The project currently uses PostgreSQL for multiple purposes across different environments:
  • GDPR compliance storage (user profiles, consents, audit logs, conversations, preferences)
  • OpenFGA authorization (relationship tuples, authorization model)
  • Keycloak authentication (user accounts, realms, clients, sessions)
However, the current database architecture has several inconsistencies:

Current Problems

1. Inconsistent Database Naming Across Environments
# Test environment (docker-compose.test.yml)
POSTGRES_DB: openfga_test  # Default DB
# Migration creates: gdpr_test, openfga_test, keycloak_test

# Development environment (docker-compose.dev.yml)
POSTGRES_DB: gdpr  # Single database, no multi-db support

# Main environment (docker-compose.yml)
POSTGRES_DB: postgres  # Default DB
POSTGRES_MULTIPLE_DATABASES: openfga,keycloak,gdpr  # Multi-db creation

# Production/Staging (Helm values)
# Uses external Cloud SQL - no explicit database naming standard
2. No Clear Separation of Concerns
  • Test environment correctly separates databases (gdpr_test, openfga_test, keycloak_test)
  • Dev environment uses single gdpr database (no separation!)
  • Main environment uses multi-database script but inconsistent naming
  • Production uses external managed databases with undefined structure
3. Migration Script Inconsistency
  • Test environment: Uses migrations/000_init_databases.sh (creates 3 databases)
  • Main environment: Uses scripts/postgres/init-multiple-databases.sh (different script!)
  • Dev environment: No migration support (single database)
  • No validation that databases were created correctly
4. No Documented Strategy
  • No ADR defining database architecture principles
  • No naming convention standard
  • No guidance for adding new databases
  • No validation/testing of database initialization

Why This Matters

Security: Mixing GDPR-regulated data with authorization data in single database violates data separation principles.
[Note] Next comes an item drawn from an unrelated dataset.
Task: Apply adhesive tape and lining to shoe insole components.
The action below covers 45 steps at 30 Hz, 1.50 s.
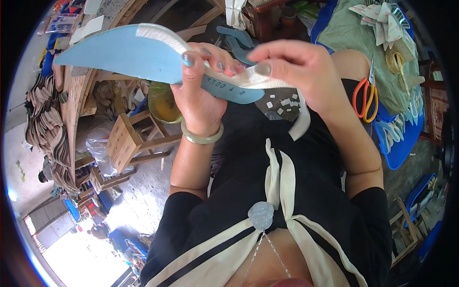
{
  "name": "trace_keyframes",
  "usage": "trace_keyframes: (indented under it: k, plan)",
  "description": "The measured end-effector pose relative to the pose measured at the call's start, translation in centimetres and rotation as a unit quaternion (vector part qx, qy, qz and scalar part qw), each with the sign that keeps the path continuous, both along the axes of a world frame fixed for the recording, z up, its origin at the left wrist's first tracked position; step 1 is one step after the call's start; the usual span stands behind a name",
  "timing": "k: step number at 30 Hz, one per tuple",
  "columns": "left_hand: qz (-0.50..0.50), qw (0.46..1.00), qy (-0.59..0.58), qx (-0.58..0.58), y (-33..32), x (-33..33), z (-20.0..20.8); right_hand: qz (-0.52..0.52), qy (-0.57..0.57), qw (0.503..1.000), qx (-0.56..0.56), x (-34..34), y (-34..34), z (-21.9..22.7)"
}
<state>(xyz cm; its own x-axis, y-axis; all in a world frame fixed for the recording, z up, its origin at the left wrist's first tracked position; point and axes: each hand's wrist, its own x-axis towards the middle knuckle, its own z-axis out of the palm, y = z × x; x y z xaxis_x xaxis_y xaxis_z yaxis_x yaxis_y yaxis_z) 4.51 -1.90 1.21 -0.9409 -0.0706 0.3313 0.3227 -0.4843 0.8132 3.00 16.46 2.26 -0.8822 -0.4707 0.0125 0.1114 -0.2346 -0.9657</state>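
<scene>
My left hand (pixel 198 100), with a pale bangle at its wrist, is closed on a light blue insole (pixel 119 55) held up in front of me. A white strip (pixel 160 35) runs along the insole's upper edge and passes under my left fingers. Beside it, my right hand (pixel 306 71) pinches that strip between thumb and finger near the insole's narrower right end. Past the right hand, the strip's loose end hangs down over my lap. Dark printed marks show on the blue face beside my left thumb.
Scissors (pixel 366 98) with orange and yellow handles lie at the right beside a blue tray (pixel 394 155). A tape roll (pixel 395 63) and pointed white pieces (pixel 382 21) sit beyond. A wooden stool (pixel 125 143) stands left, near stacked sole-shaped pieces (pixel 52 129). Small white scraps (pixel 287 102) lie ahead.
</scene>
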Motion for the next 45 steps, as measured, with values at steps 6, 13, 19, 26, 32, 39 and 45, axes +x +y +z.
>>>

Compliance: GDPR Article 25 (Data protection by design) requires appropriate technical measures including data segregation. Scalability: Single database limits ability to:
  • Scale different services independently
  • Implement different backup strategies (GDPR data: 7 years, sessions: ephemeral)
  • Use different PostgreSQL extensions per service
Maintainability: Developers must mentally track which database names to use in each environment. Testing: Inconsistent test environments lead to bugs that only appear in production.

Decision

We will implement a consistent multi-database architecture with a clear naming convention and automated validation.

Architecture Principles

  1. One Database Per Service - Each logical service gets its own PostgreSQL database
  2. Environment Suffixes - Clear suffix naming: {service} (dev/prod), {service}_test (test)
  3. Consistent Initialization - Single migration script used across all environments
  4. Automated Validation - Health checks verify correct database structure
  5. Documentation - ADR + diagrams + configuration examples

Database Naming Convention

ServiceDevelopmentTestStagingProduction
GDPR Compliancegdprgdpr_testgdprgdpr
OpenFGA Authorizationopenfgaopenfga_testopenfgaopenfga
Keycloak Authenticationkeycloakkeycloak_testkeycloakkeycloak
Rule: Test environment ALWAYS uses {service}_test suffix. All other environments use {service}. Rationale:
  • Test suffix prevents accidental connection to dev/prod databases
  • No suffix in prod/staging keeps database names simple
  • Consistent across environments reduces cognitive load

Database Responsibilities

gdpr / gdpr_test

Purpose: GDPR/HIPAA/SOC2 compliance data storage Schema:
  • user_profiles - User account data (GDPR Article 15: Right to access)
  • user_preferences - User settings and preferences
  • consent_records - Consent tracking (GDPR Article 7, 7-year retention)
  • conversations - Chat history (90-day retention, GDPR Article 5(1)(e))
  • audit_logs - Compliance audit trail (HIPAA §164.312(b), 7-year retention)
Migrations: migrations/001_gdpr_schema.sql Data Classification: PII, Regulated (GDPR/HIPAA) Retention:
  • Consent records: 7 years (compliance requirement)
  • Audit logs: 7 years (compliance requirement)
  • Conversations: 90 days (operational)
  • User profiles: Until deletion request (GDPR Article 17)

openfga / openfga_test

Purpose: Fine-grained authorization (relationship tuples) Schema: Managed by OpenFGA migrations (openfga migrate)
  • tuple - Authorization relationships (user:X can view:resource:Y)
  • authorization_model - Permission model versions
  • store - Multi-tenancy stores
Migrations: Handled by OpenFGA container (openfga-migrate) Data Classification: Authorization metadata (non-PII) Retention: Operational (no compliance requirements)

keycloak / keycloak_test

Purpose: SSO, authentication, user identity Schema: Managed by Keycloak
  • user_entity - User accounts, credentials
  • realm - Multi-tenancy realms
  • client - OAuth2/OIDC client applications
  • user_session - Active authentication sessions
Migrations: Handled by Keycloak container Data Classification: Authentication data, PII (username, email) Retention: Operational (managed by Keycloak session policies)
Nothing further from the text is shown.